La scé­no­graphie d’Yves Collet est une belle épure. Un plateau dépouillé d’où est érigé un mur avec des dizaines de petites ouver­tures, comme des mou­cha­rabieh sty­lisés, et sur les­quels vont être pro­jetés textes et images, deux portes à bat­tants d’où se règlent les entrées et les sorties des comé­diens. Les cos­tumes en domi­nante noir et blanc et dégradés de gris captent et res­ti­tuent la lumière. Et puis il y a la magie du jeu musical du trio Joubran qui accom­pagne le texte du début à la fin et en module l’intensité. Les trois frères musi­ciens, issus d’une famille de luthiers de Nazareth, sont des artistes d’exception et mêlent dans leur réper­toire tra­dition orientale et création contem­po­raine. Com­pa­gnons de route de Mahmoud Darwich dont ils ont mer­veilleu­sement inter­prété la poésie, ils viennent donner un sup­plément d’âme à ce dis­po­sitif à la fois sobre et d’une richesse extrême.

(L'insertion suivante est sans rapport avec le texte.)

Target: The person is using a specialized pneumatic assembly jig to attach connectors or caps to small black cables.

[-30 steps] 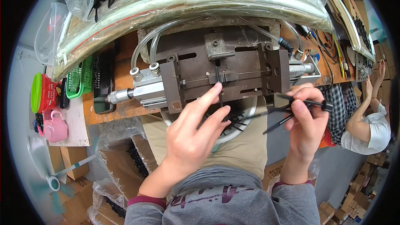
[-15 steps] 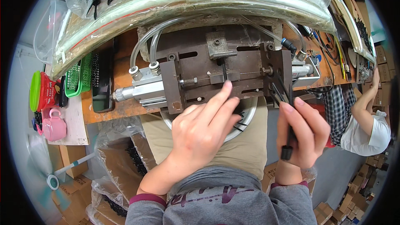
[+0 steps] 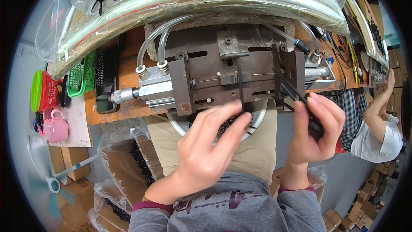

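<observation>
Black and slender, a straight strip (image 3: 241,88), slightly blurred, lies across the small metal block (image 3: 228,78) at the middle of a brown metal fixture (image 3: 206,66), set along the near edge of the table (image 3: 102,118). Your left hand (image 3: 206,146) reaches up to that edge, thumb and index finger nearly together, pinching the strip's near end between their tips. Just off the same edge, toward the fixture's right end, your right hand (image 3: 309,148) grips several black pieces (image 3: 316,129) between thumb and bent fingers, their thin stems pointing at the fixture and a thicker head tucked by the palm. A pale-rimmed bowl (image 3: 175,123) sits over your lap, dark pieces inside.
</observation>
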Motion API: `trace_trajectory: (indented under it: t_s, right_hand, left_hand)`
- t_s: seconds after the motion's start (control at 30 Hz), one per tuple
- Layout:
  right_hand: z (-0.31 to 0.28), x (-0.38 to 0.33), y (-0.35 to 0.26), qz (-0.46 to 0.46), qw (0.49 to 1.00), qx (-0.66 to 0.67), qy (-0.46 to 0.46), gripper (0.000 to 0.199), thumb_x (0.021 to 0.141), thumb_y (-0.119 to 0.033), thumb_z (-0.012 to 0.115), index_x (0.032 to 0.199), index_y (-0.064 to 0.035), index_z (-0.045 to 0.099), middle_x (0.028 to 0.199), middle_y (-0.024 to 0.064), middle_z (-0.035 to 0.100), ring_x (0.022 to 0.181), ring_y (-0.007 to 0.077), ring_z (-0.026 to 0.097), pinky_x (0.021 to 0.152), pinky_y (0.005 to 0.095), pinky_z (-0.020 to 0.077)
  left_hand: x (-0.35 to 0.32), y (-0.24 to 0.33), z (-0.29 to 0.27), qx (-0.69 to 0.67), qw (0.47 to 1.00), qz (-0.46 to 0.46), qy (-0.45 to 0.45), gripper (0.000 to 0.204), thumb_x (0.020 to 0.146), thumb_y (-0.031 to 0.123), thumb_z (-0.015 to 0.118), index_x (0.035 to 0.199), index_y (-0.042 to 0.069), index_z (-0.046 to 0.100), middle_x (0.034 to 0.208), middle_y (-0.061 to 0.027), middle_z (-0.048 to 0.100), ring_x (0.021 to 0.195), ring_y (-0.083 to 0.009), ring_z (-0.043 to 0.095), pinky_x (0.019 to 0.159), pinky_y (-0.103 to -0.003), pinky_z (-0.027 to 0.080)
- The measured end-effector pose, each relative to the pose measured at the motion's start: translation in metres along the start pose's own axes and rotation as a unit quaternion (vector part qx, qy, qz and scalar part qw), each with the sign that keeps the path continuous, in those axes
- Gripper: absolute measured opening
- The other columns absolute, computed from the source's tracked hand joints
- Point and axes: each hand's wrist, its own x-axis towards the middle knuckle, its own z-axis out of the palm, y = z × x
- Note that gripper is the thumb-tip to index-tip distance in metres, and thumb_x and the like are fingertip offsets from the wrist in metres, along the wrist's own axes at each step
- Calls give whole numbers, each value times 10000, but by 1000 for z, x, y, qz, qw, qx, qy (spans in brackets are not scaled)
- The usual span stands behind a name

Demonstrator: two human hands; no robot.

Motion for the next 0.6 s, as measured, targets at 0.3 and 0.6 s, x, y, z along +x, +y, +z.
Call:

Si Créon et Antigone dirigent le jeu, il faut encore citer les autres comé­diens : Alaa Abu Garbieh (Hémon, Chœur), Kamel Al Basha (Mes­sager, Chœur), Mahmoud Awad (Tirésias, Chœur), Yasmin Hamaar (Eurydice, Ismène), Daoud Toutah (Le Garde, Chœur). Tous sont justes et épatants de vérité et viennent sou­ligner la grande qualité de for­mation du Théâtre National Palestinien.

Fondé en 1984, le Théâtre National Pales­tinien, ou Théâtre Al Hakawati (le conteur) est le seul théâtre de Jérusalem-​​Est. L’Autorité pales­ti­nienne ne pouvant y sub­ven­tionner des ins­ti­tu­tions, il dépend des aides inter­na­tio­nales et des par­te­na­riats avec l’étranger pour mener à bien ses acti­vités de création et de dif­fusion. Malgré des condi­tions de travail et d’existence extrê­mement âpres, sa renommée est main­tenant reconnue au niveau inter­na­tional. Il s’était notamment produit en France avec Al Jid­da­riyya (Murale), de Mahmoud Darwich au théâtre des Bouffes du Nord en 2007 et avec Le collier d’Hélène de Carole Fré­chette, dans une mise en scène de Nabil El Azan, accueillie au Théâtre des Quar­tiers d’Ivry en 2009. Ce fut aussi le point de départ du désir d’Adel Akim de sou­tenir et tra­vailler avec le Théâtre National Pales­tinien dont le niveau de jeu remar­quable des comé­diens ne passa pas inaperçu.

Aujourd’hui, la situation est par­ti­cu­liè­rement pré­caire et les acti­vités du Théâtre, qui aupa­ravant se dérou­laient aussi en Cis­jor­danie et à Gaza, ont été consi­dé­ra­blement réduites. La pré­sence de ses acteurs en France est pour eux une for­mi­dable bouffée d’oxygène, une échappée du quo­tidien oppressant de la colo­ni­sation, et aussi pour le public français une occasion rare de saisir les enjeux de leur résis­tance et d’en débattre avec eux.